Directions: Below are the records; retype them exactly and omit each picture.

------ The data

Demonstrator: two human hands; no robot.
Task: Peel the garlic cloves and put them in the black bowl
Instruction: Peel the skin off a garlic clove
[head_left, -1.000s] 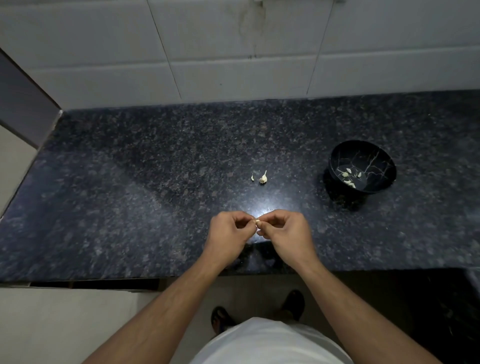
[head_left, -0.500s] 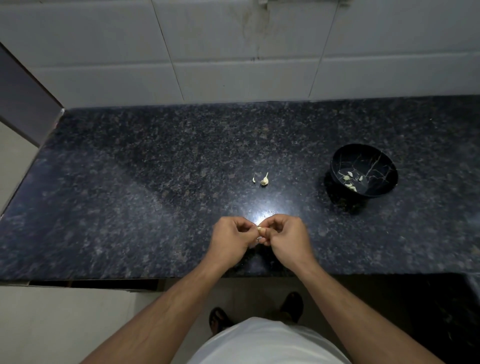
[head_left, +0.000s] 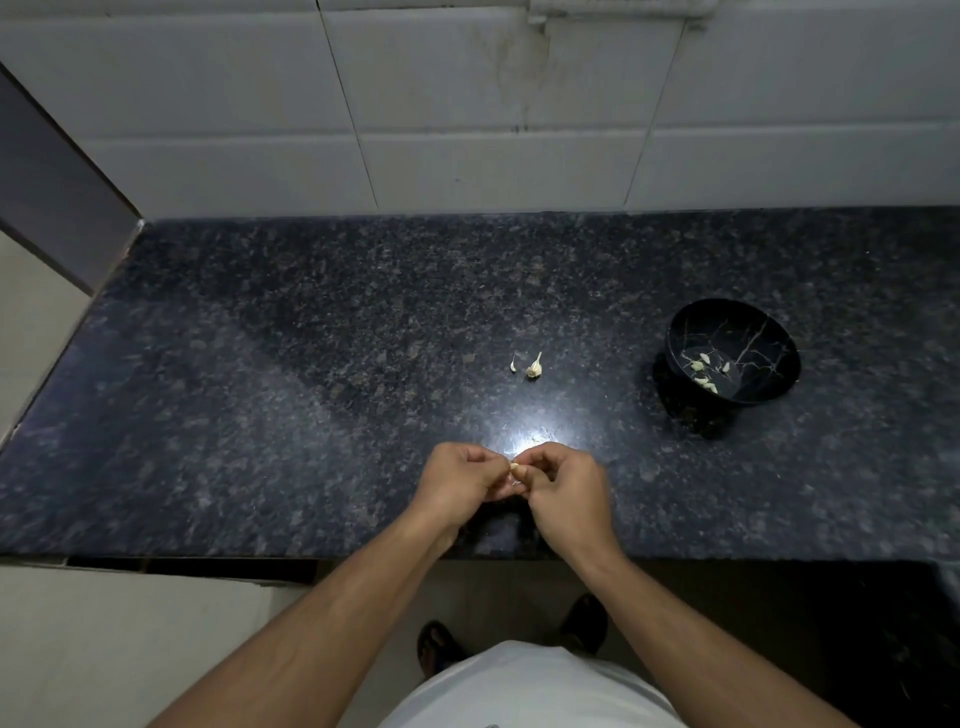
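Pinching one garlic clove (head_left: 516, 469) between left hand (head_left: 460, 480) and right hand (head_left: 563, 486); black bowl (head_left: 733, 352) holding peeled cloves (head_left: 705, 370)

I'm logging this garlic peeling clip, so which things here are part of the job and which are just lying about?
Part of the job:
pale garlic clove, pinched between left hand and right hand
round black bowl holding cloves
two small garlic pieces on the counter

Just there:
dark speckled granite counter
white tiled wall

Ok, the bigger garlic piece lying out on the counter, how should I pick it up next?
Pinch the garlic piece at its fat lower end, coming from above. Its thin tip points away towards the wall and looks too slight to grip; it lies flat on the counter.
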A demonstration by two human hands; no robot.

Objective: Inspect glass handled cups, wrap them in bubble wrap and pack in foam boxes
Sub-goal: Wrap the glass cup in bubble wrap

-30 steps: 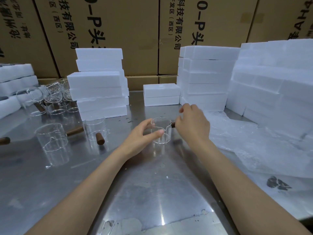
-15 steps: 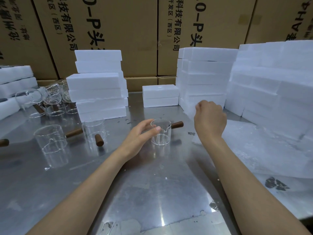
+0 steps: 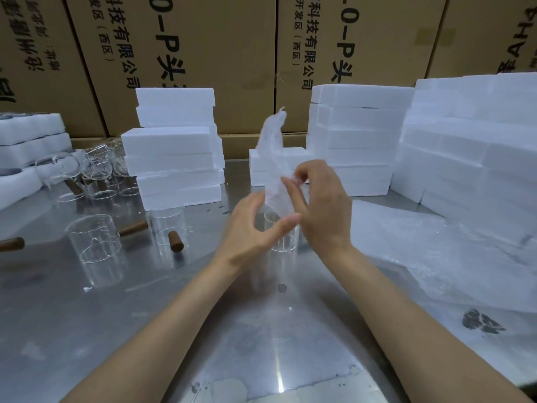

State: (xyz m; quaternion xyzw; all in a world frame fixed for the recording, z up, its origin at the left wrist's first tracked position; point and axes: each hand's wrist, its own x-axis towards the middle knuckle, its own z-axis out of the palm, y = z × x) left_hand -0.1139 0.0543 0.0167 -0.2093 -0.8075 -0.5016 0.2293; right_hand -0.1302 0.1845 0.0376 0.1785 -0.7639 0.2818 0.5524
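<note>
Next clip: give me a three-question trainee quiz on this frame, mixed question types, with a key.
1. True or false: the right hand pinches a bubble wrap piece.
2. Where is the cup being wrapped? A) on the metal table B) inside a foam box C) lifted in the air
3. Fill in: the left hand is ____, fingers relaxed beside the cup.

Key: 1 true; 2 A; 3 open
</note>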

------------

Response area:
Demonstrator: two human hands; no robot.
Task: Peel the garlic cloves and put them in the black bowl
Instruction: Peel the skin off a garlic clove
[head_left, -1.000s] 
[head_left, -0.500s] 
[head_left, +0.000s] 
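Pinching one garlic clove (head_left: 516, 469) between left hand (head_left: 460, 480) and right hand (head_left: 563, 486); black bowl (head_left: 733, 352) holding peeled cloves (head_left: 705, 370)

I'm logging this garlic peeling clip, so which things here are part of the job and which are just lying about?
Part of the job:
pale garlic clove, pinched between left hand and right hand
round black bowl holding cloves
two small garlic pieces on the counter

Just there:
dark speckled granite counter
white tiled wall

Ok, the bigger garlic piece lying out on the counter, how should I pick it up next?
Pinch the garlic piece at its fat lower end, coming from above. Its thin tip points away towards the wall and looks too slight to grip; it lies flat on the counter.
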A demonstration by two human hands; no robot.

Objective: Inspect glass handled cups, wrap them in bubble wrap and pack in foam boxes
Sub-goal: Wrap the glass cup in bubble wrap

-30 steps: 
-15 steps: 
+0 steps: 

State: (xyz m; quaternion xyzw; all in a world frame fixed for the recording, z up, its origin at the left wrist's first tracked position; point and axes: each hand's wrist, its own x-axis towards the middle knuckle, its own z-axis out of the palm, y = z × x) left_hand -0.1139 0.0543 0.0167 -0.2093 -0.8075 -0.5016 0.2293; right_hand -0.1302 0.1845 0.0376 0.1785 -0.7639 0.2818 0.5524
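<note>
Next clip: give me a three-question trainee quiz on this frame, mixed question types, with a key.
1. True or false: the right hand pinches a bubble wrap piece.
2. Where is the cup being wrapped? A) on the metal table B) inside a foam box C) lifted in the air
3. Fill in: the left hand is ____, fingers relaxed beside the cup.

Key: 1 true; 2 A; 3 open
</note>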

The exercise output is complete.